- Assignment
Looking through the records that follow, determine how many lines contain "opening" and reply with that number alone.

(Stored data)
>>>>>
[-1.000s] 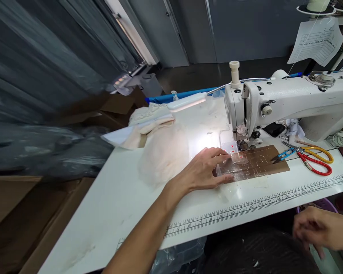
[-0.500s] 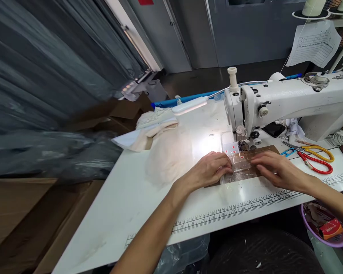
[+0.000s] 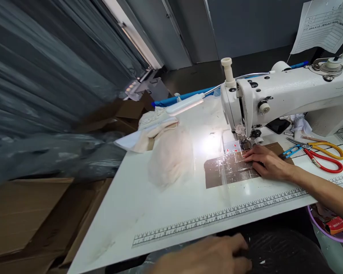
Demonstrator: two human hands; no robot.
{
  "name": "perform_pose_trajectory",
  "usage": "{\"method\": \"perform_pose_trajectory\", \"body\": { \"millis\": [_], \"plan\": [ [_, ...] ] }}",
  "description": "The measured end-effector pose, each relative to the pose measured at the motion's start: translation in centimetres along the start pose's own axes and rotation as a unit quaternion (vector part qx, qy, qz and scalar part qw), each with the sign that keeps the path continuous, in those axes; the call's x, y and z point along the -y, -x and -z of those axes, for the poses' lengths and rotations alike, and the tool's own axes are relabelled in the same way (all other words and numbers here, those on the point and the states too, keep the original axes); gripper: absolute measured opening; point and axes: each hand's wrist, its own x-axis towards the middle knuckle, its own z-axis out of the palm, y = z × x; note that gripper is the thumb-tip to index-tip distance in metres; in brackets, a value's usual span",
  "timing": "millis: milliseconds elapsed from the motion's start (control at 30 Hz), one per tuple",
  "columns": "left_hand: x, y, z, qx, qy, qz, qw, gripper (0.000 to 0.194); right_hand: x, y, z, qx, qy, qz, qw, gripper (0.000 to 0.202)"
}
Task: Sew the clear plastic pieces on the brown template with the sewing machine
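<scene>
Two hands at a sewing machine. The brown sheet lay flat on the white table, just in front of the needle area, with crinkled clear film over its middle. The right hand rested on the sheet's right part, fingers bent and close together, tips down by the presser foot; whether they pinched anything thin could not be told. The left hand, blurred, hung beyond the table's front edge with fingers loosely curled; its grasp, if any, could not be made out.

The sheet appeared light, thin and rather stiff, the glossy film probably slippery and easily creased. The left end, uncovered by either hand, seemed the best hold, although whether the sheet was stuck down was uncertain. Room for sliding lay leftward and forward, between the pale fabric and the printed ruler along the front edge. The machine bounded the far side; blue snips and scissors crowded the right.
</scene>
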Motion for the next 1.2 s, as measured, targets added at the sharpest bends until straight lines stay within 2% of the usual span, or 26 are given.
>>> {"method": "perform_pose_trajectory", "body": {
  "millis": [100, 167, 233, 333, 400, 467, 600, 833, 967, 1100, 1200],
  "plan": [
    [2.6, -0.1, 3.8, -0.105, 0.011, 0.037, 0.994, 0.02, 0.0, 0.1, -0.1, -0.022, -0.025, -0.022, 0.999, 0.033],
    [5.1, -1.2, 6.4, -0.204, -0.068, 0.076, 0.974, 0.021, 0.1, 0.1, 0.0, -0.026, -0.028, -0.034, 0.999, 0.032],
    [7.8, -2.8, 7.9, -0.258, -0.133, 0.071, 0.954, 0.024, 0.1, 0.1, 0.2, -0.024, -0.029, -0.047, 0.998, 0.032],
    [11.3, -5.2, 7.9, -0.238, -0.084, 0.003, 0.968, 0.019, 0.1, 0.1, 0.2, -0.018, -0.029, -0.065, 0.997, 0.032],
    [12.9, -6.3, 7.1, -0.212, -0.037, -0.01, 0.977, 0.017, 0.0, 0.1, 0.1, -0.019, -0.031, -0.066, 0.997, 0.031],
    [14.0, -6.9, 6.1, -0.216, 0.007, -0.003, 0.976, 0.014, -0.1, 0.1, 0.1, -0.021, -0.033, -0.061, 0.997, 0.032],
    [14.6, -6.9, 5.3, -0.261, 0.016, 0.007, 0.965, 0.013, 0.1, 0.1, 0.4, -0.021, -0.04, -0.058, 0.997, 0.033],
    [12.7, -6.5, 6.6, -0.241, -0.034, -0.005, 0.97, 0.021, 2.1, -1.4, 1.2, 0.052, -0.043, -0.091, 0.994, 0.033],
    [12.1, -6.3, 6.7, -0.266, -0.037, -0.014, 0.963, 0.022, 3.3, -2.6, 0.9, 0.067, -0.041, -0.133, 0.988, 0.019],
    [12.1, -5.0, 6.4, -0.283, 0.057, 0.027, 0.957, 0.022, 4.3, -2.3, 0.8, 0.056, -0.154, -0.179, 0.97, 0.02],
    [11.8, -3.9, 6.4, -0.291, 0.179, 0.073, 0.937, 0.031, 4.8, -1.6, 0.8, 0.099, -0.268, -0.264, 0.921, 0.021]
  ]
}}
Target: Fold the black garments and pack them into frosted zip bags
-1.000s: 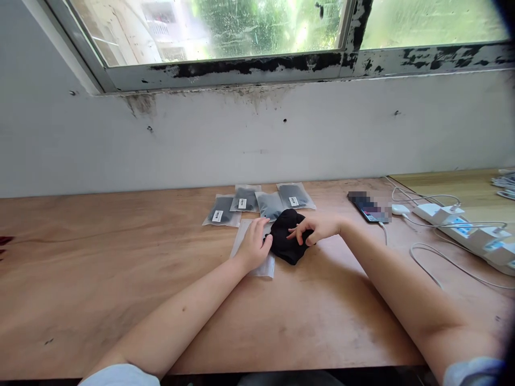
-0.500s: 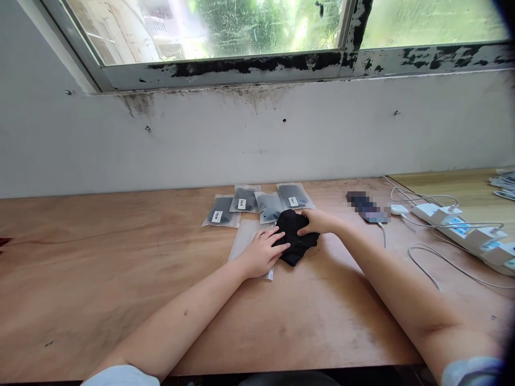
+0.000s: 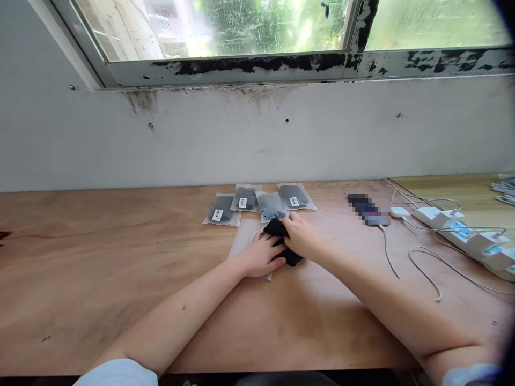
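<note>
Four packets [image 3: 245, 198] are lined up behind the cloth [image 3: 293, 258], the phone [image 3: 366, 208] placed right of them.

Daylight pours in through the window [image 3: 225, 29] at 12 o'clock, burning to white glare near 11 o'clock, while the wall [image 3: 201, 139] below it looks dim and grey and the table [image 3: 120, 279] is moderately bright, with a pale sheen toward 4 o'clock and a soft shadow by the right forearm [image 3: 362, 279] at 5 o'clock. The black cloth [image 3: 293, 257] shows little detail, and the print on the bag labels [image 3: 217, 215] is too small to read. Blocky pixels cover the phone [image 3: 368, 209], and blurred darkness cuts into the edge around 2 and 4 o'clock.
</note>
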`<move>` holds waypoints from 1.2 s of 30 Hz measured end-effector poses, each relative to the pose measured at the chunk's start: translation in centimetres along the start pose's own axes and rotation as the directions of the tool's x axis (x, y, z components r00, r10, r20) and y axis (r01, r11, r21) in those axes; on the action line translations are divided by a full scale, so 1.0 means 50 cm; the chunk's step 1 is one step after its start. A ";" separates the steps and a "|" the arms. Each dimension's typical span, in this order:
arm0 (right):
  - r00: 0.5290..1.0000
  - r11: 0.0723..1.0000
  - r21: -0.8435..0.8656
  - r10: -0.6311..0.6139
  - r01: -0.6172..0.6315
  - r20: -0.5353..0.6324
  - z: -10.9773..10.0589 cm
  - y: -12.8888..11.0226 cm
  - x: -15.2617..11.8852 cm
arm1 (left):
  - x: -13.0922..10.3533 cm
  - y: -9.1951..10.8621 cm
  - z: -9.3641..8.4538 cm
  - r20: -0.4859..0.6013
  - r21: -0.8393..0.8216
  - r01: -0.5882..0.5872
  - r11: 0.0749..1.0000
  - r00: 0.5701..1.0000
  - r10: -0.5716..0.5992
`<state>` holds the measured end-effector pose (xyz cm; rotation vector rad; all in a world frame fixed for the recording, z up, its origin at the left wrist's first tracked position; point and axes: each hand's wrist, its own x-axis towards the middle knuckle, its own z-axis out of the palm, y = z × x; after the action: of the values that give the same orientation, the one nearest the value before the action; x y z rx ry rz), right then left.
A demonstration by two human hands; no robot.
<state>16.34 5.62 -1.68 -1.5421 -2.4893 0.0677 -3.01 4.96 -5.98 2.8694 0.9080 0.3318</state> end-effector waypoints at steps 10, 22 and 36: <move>0.953 0.966 0.145 -0.240 0.215 0.185 0.007 -0.023 -0.020 | -0.011 -0.022 0.006 -0.280 -0.164 0.106 0.981 0.948 -0.150; 0.980 0.990 0.130 -0.069 0.045 0.187 0.004 0.027 0.008 | 0.000 -0.032 0.030 -0.319 -0.021 0.203 0.979 0.927 -0.199; 0.965 0.925 0.357 0.033 -0.128 0.261 0.053 0.043 0.029 | 0.008 -0.044 0.028 -0.362 -0.234 0.286 0.929 0.861 -0.356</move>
<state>17.07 8.05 -4.34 -1.5467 -2.4011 0.7476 -3.58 6.93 -7.66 2.4682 1.3286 0.9319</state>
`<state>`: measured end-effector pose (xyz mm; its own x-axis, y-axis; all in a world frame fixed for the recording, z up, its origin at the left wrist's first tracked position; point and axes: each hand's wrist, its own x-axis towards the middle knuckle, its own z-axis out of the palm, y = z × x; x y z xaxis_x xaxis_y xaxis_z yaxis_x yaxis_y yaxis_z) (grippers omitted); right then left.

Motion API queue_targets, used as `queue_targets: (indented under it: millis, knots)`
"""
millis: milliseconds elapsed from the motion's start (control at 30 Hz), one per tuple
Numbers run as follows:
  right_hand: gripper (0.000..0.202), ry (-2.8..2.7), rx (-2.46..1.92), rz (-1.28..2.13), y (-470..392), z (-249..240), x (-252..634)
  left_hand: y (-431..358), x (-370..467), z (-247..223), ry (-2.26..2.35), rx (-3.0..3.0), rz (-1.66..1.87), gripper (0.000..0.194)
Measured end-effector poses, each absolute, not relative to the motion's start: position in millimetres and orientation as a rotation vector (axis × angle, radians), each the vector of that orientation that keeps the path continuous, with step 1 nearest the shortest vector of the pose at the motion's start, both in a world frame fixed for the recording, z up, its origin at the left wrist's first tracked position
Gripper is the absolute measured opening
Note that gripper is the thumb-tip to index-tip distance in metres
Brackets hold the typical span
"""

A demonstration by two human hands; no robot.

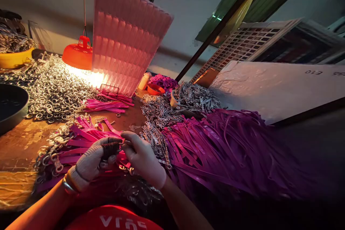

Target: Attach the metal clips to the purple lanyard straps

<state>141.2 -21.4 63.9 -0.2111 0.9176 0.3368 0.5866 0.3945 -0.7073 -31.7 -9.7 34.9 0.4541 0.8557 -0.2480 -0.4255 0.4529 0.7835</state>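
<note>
Magenta straps: at least three groups, one by the hands, one under the single ribbed panel, one broad heap rightward; single straps past counting.
Hands: two, gloved; left curled, right pinching, fingertips meeting on one small piece, mostly hidden.
Metal rings: a heap, uncountable, beneath one orange lamp.
Vessels: one dark pan, cut by the frame; one yellow tub.
Open room: bare bench left of the near straps; a narrow gap beyond them.
</note>
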Motion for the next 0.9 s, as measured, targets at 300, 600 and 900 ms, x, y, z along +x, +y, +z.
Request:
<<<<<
- Solution for this exercise
2